[Items from a data source]
--------------------------------------------------

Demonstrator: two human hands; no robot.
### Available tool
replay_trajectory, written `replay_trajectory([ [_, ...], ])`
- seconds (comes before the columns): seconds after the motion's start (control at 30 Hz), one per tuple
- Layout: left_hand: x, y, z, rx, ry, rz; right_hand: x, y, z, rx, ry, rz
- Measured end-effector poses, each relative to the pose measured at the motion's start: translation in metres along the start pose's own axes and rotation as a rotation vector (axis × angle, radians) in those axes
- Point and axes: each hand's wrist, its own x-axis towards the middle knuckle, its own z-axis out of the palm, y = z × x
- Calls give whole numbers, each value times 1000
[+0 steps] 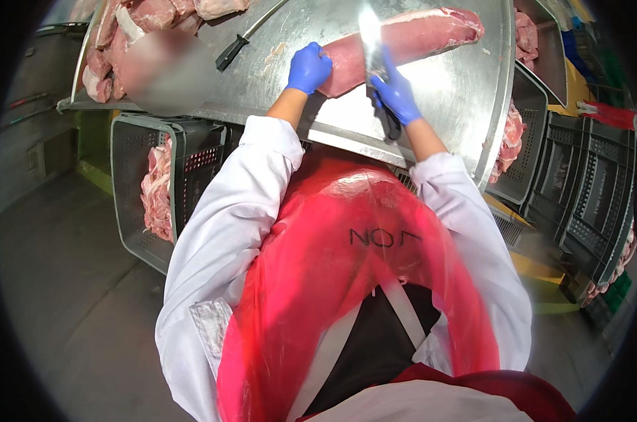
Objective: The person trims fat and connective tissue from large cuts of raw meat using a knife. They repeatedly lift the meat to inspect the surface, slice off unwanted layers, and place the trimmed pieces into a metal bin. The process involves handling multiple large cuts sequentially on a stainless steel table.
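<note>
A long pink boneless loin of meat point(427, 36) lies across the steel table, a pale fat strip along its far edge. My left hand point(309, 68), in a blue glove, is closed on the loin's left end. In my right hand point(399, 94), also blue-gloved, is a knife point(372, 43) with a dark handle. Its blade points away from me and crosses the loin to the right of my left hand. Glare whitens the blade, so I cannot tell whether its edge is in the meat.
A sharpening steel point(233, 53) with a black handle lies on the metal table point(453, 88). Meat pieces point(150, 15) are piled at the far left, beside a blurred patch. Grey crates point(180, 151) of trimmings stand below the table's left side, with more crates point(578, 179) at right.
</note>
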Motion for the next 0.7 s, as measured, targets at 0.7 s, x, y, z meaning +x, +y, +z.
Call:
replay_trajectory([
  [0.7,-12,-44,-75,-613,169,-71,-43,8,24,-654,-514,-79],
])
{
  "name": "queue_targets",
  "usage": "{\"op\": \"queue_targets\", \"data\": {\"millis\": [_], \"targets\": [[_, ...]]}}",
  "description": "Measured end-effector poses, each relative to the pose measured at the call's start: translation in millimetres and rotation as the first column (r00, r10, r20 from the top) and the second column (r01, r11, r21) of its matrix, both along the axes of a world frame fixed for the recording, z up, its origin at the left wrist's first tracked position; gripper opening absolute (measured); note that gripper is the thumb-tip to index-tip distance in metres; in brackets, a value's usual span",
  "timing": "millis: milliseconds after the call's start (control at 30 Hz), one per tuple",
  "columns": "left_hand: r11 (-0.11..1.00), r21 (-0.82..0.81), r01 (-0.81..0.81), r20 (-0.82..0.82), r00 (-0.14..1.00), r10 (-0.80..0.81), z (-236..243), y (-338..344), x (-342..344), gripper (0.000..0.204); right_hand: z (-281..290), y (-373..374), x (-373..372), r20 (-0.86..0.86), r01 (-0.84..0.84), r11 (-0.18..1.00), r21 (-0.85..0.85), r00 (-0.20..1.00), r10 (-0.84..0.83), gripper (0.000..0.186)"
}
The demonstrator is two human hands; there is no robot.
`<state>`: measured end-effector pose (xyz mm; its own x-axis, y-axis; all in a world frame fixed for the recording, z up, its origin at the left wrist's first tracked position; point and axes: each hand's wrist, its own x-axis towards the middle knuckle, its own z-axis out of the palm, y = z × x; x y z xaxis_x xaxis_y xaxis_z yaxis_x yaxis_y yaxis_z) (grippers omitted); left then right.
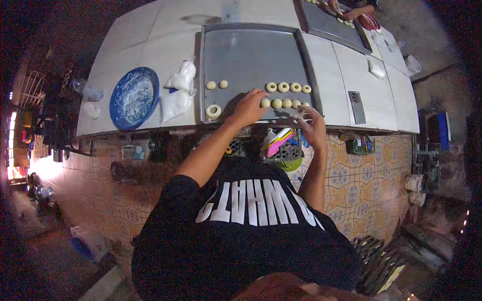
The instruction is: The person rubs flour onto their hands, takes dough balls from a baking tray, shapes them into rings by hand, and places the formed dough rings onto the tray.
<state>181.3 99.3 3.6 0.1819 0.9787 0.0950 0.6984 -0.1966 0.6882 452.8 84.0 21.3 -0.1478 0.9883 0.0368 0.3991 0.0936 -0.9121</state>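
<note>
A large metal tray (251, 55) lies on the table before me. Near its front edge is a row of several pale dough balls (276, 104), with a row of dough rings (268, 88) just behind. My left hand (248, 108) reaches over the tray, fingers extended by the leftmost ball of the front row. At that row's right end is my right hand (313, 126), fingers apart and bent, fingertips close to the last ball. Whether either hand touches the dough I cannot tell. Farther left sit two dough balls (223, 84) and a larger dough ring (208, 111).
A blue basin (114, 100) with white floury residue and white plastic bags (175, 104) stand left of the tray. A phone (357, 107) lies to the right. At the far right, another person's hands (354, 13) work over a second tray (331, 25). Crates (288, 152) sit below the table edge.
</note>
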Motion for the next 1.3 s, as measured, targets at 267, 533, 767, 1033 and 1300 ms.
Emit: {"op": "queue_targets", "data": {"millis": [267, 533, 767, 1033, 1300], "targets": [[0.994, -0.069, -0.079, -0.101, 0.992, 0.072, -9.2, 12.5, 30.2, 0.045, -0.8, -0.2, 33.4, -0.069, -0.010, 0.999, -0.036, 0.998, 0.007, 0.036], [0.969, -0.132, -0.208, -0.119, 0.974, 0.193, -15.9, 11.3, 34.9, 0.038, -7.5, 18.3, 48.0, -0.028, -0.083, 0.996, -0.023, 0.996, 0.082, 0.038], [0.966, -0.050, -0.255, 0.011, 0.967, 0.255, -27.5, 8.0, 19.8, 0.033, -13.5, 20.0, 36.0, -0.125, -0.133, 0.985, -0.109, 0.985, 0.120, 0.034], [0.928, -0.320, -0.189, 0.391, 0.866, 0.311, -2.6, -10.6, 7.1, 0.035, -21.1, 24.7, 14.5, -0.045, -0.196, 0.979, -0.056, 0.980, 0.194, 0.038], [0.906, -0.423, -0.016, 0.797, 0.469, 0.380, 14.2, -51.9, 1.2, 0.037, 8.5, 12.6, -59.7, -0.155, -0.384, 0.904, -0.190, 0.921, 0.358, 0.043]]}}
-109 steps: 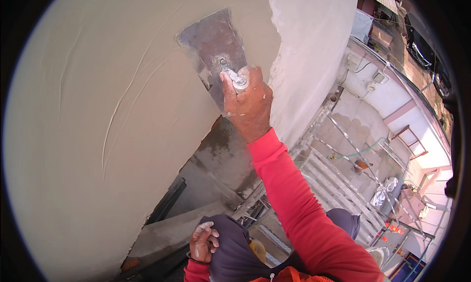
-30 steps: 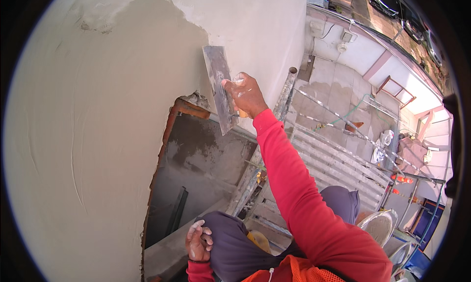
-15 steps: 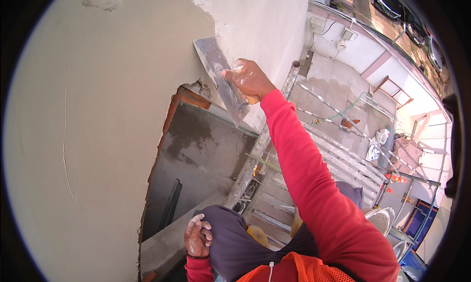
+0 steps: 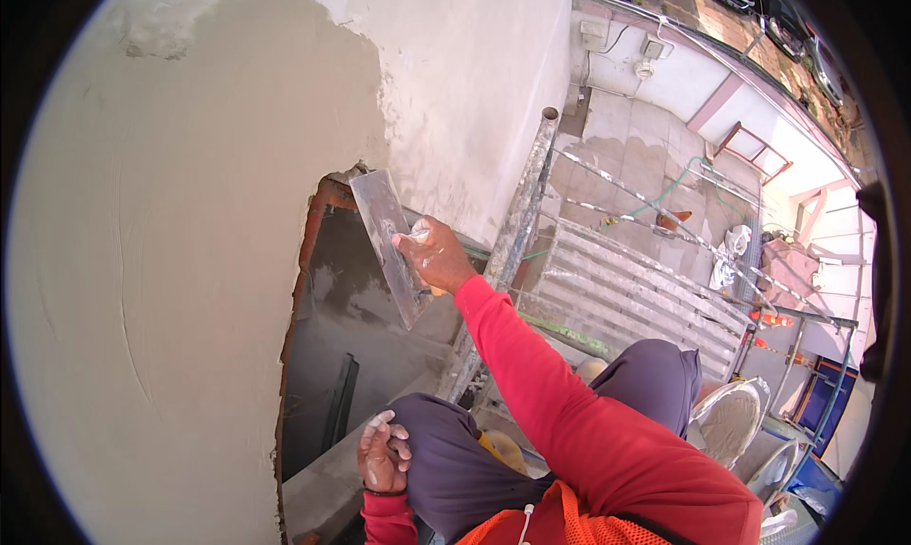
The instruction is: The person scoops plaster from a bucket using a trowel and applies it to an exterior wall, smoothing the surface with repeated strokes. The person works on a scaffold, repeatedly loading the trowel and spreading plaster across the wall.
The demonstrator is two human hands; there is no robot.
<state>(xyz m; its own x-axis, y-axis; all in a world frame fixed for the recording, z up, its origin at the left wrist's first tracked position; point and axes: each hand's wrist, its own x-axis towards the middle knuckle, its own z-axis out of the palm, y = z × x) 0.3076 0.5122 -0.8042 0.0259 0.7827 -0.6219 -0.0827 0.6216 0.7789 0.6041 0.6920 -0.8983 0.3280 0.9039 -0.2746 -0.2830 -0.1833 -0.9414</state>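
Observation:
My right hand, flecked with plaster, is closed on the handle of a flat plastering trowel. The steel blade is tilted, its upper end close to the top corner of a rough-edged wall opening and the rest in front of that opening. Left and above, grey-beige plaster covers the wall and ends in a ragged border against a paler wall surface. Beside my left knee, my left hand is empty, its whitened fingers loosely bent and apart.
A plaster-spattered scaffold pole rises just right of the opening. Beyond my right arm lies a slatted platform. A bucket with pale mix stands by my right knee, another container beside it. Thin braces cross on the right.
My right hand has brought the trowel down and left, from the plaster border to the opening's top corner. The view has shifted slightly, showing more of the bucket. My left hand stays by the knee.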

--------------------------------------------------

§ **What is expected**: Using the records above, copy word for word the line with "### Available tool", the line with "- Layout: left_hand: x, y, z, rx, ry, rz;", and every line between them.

§ **Result of the exercise**:
### Available tool
replay_trajectory, written `replay_trajectory([ [_, ...], ])`
- seconds (comes before the columns): seconds after the motion's start (control at 30 Hz), one per tuple
- Layout: left_hand: x, y, z, rx, ry, rz; right_hand: x, y, z, rx, ry, rz

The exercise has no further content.